EXERCISE DESCRIPTION — Each record that follows is to be output in full, precisely as written.

▼▼▼

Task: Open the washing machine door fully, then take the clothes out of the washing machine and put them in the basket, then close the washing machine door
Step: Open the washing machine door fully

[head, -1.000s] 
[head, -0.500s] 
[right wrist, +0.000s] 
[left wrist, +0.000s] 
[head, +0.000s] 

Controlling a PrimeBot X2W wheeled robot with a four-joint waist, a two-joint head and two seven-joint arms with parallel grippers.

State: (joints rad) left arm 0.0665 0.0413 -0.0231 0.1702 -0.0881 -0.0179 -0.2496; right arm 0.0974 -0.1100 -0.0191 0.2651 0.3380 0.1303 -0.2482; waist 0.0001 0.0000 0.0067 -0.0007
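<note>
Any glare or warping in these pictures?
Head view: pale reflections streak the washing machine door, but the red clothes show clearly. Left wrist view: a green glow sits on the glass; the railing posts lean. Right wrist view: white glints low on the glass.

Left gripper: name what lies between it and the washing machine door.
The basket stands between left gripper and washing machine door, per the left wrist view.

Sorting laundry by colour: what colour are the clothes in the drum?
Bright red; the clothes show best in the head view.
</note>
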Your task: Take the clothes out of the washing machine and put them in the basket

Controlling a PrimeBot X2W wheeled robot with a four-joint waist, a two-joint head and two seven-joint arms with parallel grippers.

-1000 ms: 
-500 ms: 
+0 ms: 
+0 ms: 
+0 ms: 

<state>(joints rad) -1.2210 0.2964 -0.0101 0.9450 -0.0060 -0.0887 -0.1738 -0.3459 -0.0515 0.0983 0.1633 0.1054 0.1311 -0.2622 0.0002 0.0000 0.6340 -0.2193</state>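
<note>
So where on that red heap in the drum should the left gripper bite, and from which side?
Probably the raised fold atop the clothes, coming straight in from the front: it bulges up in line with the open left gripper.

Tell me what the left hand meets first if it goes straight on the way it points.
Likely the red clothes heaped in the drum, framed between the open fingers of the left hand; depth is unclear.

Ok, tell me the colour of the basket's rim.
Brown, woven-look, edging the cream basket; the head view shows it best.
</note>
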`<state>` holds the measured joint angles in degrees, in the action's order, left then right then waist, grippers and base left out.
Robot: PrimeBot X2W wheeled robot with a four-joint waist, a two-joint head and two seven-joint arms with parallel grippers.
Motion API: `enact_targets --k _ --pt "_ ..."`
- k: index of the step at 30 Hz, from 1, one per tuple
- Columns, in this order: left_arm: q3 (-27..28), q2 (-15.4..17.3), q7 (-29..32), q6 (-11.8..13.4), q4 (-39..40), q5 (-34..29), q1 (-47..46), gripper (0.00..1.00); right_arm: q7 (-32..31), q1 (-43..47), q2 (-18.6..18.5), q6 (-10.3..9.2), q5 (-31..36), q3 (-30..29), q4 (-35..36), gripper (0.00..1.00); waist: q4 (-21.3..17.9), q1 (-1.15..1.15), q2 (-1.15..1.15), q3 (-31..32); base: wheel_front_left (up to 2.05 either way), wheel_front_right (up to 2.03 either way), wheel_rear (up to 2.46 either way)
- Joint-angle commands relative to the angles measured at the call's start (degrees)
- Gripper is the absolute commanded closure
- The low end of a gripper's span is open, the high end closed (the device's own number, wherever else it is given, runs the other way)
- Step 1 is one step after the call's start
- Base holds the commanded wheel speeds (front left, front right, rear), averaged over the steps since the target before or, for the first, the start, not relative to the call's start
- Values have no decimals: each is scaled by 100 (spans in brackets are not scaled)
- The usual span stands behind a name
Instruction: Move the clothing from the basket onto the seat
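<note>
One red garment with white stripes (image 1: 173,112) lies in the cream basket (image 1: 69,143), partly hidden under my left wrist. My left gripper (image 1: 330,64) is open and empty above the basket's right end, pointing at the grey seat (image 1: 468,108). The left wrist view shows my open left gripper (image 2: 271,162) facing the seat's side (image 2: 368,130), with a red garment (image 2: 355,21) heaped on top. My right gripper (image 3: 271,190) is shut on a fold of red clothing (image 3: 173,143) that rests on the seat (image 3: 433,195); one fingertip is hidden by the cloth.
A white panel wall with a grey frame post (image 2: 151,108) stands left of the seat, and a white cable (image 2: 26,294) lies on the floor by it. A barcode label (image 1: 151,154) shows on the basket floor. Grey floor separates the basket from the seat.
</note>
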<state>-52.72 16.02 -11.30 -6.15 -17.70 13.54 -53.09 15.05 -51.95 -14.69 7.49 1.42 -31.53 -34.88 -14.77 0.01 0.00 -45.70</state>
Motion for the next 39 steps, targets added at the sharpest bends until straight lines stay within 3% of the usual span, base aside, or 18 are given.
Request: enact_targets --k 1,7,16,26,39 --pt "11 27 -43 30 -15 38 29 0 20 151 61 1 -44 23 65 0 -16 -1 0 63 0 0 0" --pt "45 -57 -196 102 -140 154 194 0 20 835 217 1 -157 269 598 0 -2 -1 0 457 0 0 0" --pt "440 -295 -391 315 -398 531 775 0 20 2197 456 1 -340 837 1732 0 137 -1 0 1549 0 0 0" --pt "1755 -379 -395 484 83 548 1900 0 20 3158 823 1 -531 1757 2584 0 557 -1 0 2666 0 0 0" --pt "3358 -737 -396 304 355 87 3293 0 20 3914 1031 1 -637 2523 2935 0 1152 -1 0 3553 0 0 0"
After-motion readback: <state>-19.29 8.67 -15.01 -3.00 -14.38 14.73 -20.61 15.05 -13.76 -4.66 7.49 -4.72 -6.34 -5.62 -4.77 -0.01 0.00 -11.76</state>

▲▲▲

PROBLEM SOLUTION —
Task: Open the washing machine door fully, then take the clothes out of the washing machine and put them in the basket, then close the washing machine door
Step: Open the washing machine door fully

[head, -1.000s] 
[head, -0.500s] 
[right wrist, +0.000s] 
[left wrist, +0.000s] 
[head, +0.000s] 

Controlling a PrimeBot X2W wheeled robot with a four-joint waist, a two-joint head and two seven-joint arms with parallel grippers.

State: (joints rad) left arm 0.0665 0.0413 -0.0231 0.1702 -0.0881 -0.0179 -0.2496; right arm 0.0974 -0.1100 -0.0191 0.2651 0.3380 0.1303 -0.2482; waist 0.0001 0.0000 0.0067 -0.0007
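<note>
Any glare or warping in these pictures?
Head view: pale reflections streak the washing machine door, but the red clothes show clearly. Left wrist view: a green glow sits on the glass; the railing posts lean. Right wrist view: white glints low on the glass.

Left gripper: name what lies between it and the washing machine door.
The basket stands between left gripper and washing machine door, per the left wrist view.

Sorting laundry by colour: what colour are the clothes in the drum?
Bright red; the clothes show best in the head view.
</note>
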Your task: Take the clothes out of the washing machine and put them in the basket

Controlling a PrimeBot X2W wheeled robot with a four-joint waist, a two-joint head and two seven-joint arms with parallel grippers.

-1000 ms: 
-500 ms: 
+0 ms: 
+0 ms: 
+0 ms: 

<state>(joints rad) -1.2210 0.2964 -0.0101 0.9450 -0.0060 -0.0887 -0.1738 -0.3459 -0.0515 0.0983 0.1633 0.1054 0.1311 -0.2622 0.0002 0.0000 0.6340 -0.2193</state>
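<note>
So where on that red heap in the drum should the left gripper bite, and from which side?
Probably the raised fold atop the clothes, coming straight in from the front: it bulges up in line with the open left gripper.

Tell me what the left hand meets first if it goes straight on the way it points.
Likely the red clothes heaped in the drum, framed between the open fingers of the left hand; depth is unclear.

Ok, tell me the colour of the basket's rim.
Brown, woven-look, edging the cream basket; the head view shows it best.
</note>
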`<state>` holds the measured joint angles in degrees, in the action's order, left then right then waist, grippers and base left out.
Robot: PrimeBot X2W wheeled robot with a four-joint waist, a two-joint head and two seven-joint arms with parallel grippers.
Motion API: `enact_targets --k _ --pt "_ ..."`
- k: index of the step at 30 Hz, from 1, one per tuple
- Columns, in this order: left_arm: q3 (-27..28), q2 (-15.4..17.3), q7 (-29..32), q6 (-11.8..13.4), q4 (-39..40), q5 (-34..29), q1 (-47..46), gripper (0.00..1.00); right_arm: q7 (-32..31), q1 (-43..47), q2 (-18.6..18.5), q6 (-10.3..9.2), q5 (-31..36), q3 (-30..29), q4 (-35..36), gripper (0.00..1.00); waist: q4 (-21.3..17.9), q1 (-1.15..1.15), q2 (-1.15..1.15), q3 (-31..32); base: wheel_front_left (up to 2.05 either way), wheel_front_right (up to 2.03 either way), wheel_rear (up to 2.46 either way)
- Joint-angle commands relative to the angles measured at the call's start (degrees)
- Gripper is the absolute commanded closure
- The low end of a gripper's span is open, the high end closed (the device's own number, wherever else it is given, runs the other way)
- Step 1 is one step after the call's start
- Base holds the commanded wheel speeds (front left, front right, rear), averaged over the steps since the target before or, for the first, the start, not relative to the call's start
- Values have no decimals: each is scaled by 100 (spans in brackets are not scaled)
- The usual span stands behind a name
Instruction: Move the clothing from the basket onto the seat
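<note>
One red garment with white stripes (image 1: 173,112) lies in the cream basket (image 1: 69,143), partly hidden under my left wrist. My left gripper (image 1: 330,64) is open and empty above the basket's right end, pointing at the grey seat (image 1: 468,108). The left wrist view shows my open left gripper (image 2: 271,162) facing the seat's side (image 2: 368,130), with a red garment (image 2: 355,21) heaped on top. My right gripper (image 3: 271,190) is shut on a fold of red clothing (image 3: 173,143) that rests on the seat (image 3: 433,195); one fingertip is hidden by the cloth.
A white panel wall with a grey frame post (image 2: 151,108) stands left of the seat, and a white cable (image 2: 26,294) lies on the floor by it. A barcode label (image 1: 151,154) shows on the basket floor. Grey floor separates the basket from the seat.
</note>
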<state>-52.72 16.02 -11.30 -6.15 -17.70 13.54 -53.09 15.05 -51.95 -14.69 7.49 1.42 -31.53 -34.88 -14.77 0.01 0.00 -45.70</state>
Motion for the next 39 steps, targets added at the sharpest bends until straight lines stay within 3% of the usual span, base aside, or 18 are given.
Request: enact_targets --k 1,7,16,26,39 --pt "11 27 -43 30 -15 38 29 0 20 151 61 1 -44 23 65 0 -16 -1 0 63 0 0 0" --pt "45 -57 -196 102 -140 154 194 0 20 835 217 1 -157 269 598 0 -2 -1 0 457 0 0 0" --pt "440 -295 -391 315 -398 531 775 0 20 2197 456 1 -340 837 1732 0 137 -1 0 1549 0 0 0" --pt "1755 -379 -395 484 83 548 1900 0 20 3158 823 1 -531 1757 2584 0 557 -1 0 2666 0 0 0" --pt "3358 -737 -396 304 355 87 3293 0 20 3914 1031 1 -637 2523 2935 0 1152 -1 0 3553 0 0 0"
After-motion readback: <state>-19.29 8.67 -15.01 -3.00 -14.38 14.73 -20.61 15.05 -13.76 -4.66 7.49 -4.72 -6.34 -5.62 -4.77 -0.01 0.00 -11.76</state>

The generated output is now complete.